WHAT THIS TASK INVOLVES.
All that should come back is the lines of the data below from the one containing "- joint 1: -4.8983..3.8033" to the one containing "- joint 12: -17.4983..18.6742", inclusive, exactly as they stand.
========
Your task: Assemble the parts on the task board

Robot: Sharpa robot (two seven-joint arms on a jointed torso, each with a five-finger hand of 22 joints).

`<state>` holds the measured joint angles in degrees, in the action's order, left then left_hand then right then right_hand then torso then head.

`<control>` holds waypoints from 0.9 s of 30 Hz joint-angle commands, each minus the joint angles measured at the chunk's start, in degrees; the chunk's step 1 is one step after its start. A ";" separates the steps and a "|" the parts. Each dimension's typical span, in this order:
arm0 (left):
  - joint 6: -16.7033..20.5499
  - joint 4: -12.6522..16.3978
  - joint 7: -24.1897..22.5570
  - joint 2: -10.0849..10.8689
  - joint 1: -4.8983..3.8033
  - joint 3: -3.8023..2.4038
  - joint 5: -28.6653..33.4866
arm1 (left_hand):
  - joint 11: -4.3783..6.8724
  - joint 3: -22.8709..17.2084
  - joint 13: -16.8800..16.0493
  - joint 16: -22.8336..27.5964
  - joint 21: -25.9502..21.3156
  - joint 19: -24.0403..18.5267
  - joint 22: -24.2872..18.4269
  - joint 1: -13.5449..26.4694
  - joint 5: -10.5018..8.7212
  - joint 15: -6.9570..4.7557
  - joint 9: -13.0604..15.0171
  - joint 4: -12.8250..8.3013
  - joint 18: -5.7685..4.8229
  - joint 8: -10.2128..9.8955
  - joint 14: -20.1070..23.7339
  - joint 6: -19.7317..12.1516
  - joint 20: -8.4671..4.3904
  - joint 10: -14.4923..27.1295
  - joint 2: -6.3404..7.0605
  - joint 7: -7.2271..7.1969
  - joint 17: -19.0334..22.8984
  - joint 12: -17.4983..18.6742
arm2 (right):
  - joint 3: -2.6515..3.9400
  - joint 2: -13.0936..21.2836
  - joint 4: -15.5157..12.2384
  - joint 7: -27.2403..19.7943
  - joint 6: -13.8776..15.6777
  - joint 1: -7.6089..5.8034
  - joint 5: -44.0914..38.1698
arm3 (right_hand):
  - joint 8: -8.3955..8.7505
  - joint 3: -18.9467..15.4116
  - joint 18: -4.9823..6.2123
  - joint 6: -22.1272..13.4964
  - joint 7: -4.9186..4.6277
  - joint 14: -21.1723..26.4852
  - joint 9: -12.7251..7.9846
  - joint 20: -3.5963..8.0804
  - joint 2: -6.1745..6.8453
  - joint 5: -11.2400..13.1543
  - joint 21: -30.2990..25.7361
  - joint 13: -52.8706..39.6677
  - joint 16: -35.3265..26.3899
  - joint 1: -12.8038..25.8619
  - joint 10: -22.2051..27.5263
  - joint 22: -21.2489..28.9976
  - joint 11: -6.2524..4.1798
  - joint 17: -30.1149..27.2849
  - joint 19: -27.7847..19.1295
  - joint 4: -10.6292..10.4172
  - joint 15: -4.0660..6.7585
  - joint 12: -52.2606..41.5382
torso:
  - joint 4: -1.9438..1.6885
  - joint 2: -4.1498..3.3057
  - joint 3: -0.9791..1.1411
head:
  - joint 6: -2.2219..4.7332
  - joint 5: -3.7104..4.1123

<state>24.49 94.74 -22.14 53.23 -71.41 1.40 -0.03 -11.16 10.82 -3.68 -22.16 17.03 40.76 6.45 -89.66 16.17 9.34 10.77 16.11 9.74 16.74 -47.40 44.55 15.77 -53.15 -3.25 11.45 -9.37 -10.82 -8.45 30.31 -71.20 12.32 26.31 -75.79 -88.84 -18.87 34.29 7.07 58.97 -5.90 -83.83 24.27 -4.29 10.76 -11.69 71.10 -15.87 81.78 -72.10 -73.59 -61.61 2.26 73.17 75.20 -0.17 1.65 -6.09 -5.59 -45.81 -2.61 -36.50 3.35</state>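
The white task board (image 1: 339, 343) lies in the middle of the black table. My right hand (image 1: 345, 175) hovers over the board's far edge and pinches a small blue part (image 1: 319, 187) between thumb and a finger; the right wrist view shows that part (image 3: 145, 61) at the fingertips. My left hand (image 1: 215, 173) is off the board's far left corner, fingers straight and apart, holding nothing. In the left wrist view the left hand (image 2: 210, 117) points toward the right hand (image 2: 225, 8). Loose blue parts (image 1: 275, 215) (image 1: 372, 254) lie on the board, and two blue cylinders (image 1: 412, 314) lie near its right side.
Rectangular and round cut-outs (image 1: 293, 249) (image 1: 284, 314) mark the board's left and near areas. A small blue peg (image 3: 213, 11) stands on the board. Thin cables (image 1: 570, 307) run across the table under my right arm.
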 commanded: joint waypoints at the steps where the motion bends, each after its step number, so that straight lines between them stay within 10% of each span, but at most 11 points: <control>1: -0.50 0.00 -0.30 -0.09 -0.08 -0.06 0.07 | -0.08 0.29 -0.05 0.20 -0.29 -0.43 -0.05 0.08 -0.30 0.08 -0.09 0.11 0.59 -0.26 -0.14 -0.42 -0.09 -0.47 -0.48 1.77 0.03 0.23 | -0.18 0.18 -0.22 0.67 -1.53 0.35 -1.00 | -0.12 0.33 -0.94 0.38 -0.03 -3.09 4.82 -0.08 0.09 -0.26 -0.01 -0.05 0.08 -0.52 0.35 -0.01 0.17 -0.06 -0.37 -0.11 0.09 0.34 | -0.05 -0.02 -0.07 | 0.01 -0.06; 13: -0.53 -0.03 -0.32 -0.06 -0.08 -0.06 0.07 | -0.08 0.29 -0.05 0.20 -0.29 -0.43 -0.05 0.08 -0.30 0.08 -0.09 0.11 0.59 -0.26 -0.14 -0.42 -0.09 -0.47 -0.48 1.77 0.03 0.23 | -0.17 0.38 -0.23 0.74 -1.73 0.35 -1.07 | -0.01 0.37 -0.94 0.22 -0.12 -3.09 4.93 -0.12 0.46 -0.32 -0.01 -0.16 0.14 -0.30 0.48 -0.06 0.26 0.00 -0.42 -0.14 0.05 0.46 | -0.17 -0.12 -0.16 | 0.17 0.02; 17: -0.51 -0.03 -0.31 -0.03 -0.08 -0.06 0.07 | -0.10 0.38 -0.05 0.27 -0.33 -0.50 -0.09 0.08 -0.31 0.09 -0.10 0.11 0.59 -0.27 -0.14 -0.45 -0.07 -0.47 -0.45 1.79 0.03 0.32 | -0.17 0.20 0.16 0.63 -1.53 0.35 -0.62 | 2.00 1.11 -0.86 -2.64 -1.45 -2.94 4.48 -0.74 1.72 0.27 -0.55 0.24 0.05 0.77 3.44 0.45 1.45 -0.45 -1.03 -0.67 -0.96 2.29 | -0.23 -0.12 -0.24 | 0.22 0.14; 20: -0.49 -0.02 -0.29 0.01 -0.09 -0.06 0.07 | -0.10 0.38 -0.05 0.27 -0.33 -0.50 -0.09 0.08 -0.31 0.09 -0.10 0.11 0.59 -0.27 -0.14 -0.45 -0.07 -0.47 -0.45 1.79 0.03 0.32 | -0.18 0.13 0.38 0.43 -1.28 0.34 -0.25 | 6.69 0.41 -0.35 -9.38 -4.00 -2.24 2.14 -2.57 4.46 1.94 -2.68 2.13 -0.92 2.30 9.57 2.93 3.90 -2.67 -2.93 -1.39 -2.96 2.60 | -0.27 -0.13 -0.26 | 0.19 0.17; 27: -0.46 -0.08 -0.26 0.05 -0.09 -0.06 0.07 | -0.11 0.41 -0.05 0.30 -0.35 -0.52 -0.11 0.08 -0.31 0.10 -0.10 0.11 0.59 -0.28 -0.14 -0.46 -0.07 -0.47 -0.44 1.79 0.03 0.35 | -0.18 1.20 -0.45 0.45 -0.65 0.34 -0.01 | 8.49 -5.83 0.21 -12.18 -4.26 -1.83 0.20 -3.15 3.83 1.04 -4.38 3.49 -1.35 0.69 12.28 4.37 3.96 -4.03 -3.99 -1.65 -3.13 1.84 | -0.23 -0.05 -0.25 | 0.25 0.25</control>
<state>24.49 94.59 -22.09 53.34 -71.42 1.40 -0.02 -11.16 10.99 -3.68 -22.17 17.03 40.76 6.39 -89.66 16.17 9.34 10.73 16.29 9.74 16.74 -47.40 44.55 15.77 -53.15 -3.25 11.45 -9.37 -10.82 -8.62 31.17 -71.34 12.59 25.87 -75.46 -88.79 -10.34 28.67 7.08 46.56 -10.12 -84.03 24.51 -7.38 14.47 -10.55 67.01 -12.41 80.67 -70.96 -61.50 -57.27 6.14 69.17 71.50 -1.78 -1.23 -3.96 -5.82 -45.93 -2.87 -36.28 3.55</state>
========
ANSWER TO THIS PROBLEM.
  - joint 1: -4.8983..3.8033
  - joint 3: -3.8023..2.4038
  - joint 5: -28.6653..33.4866
arm1 (left_hand):
  - joint 11: -4.3783..6.8724
  - joint 3: -22.8709..17.2084
  - joint 13: -16.8800..16.0493
  - joint 16: -22.8336..27.5964
  - joint 21: -25.9502..21.3156
  - joint 19: -24.0403..18.5267
  - joint 22: -24.2872..18.4269
  - joint 1: -13.5449..26.4694
  - joint 5: -10.5018..8.7212
  - joint 15: -6.9570..4.7557
  - joint 9: -13.0604..15.0171
  - joint 4: -12.8250..8.3013
  - joint 18: -5.7685..4.8229
  - joint 8: -10.2128..9.8955
  - joint 14: -20.1070..23.7339
  - joint 6: -19.7317..12.1516
  - joint 20: -8.4671..4.3904
  - joint 10: -14.4923..27.1295
  - joint 2: -6.3404..7.0605
  - joint 7: -7.2271..7.1969
  - joint 17: -19.0334..22.8984
  - joint 12: -17.4983..18.6742

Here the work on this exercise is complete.